§ Work required: Could you transcribe all of the data exactly and skip any pictures?

§ Given information:
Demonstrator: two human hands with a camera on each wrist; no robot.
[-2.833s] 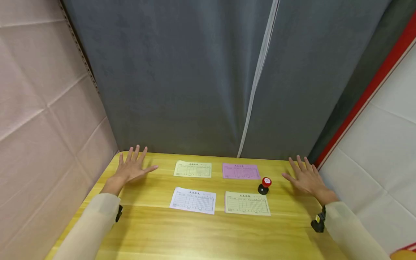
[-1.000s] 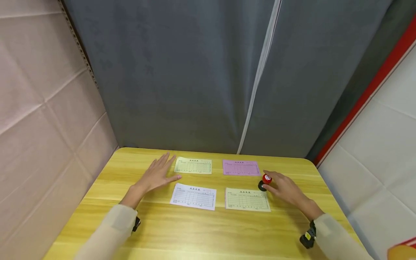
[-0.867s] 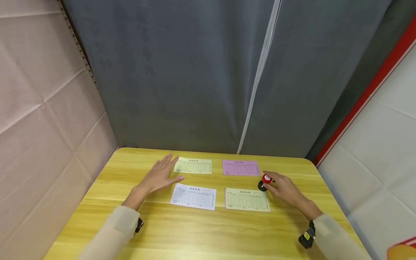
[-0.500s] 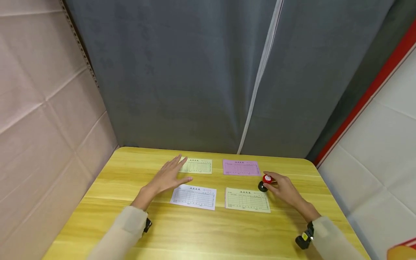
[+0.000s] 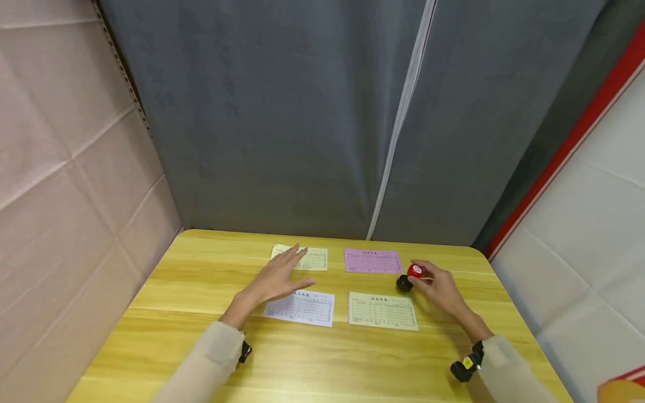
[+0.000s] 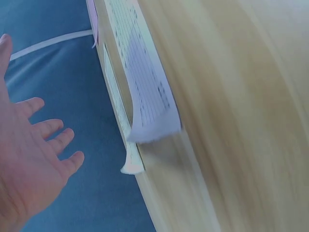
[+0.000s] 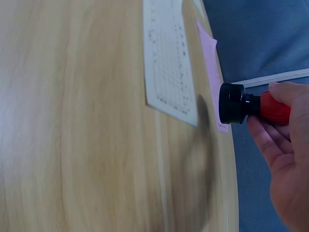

§ Response for this exercise:
Demonstrator: two human hands with a camera on each wrist; no robot.
[-2.833s] 
[-1.000s] 
[-0.867s] 
[-0.500s] 
[+0.000s] 
[+0.000s] 
[+0.000s] 

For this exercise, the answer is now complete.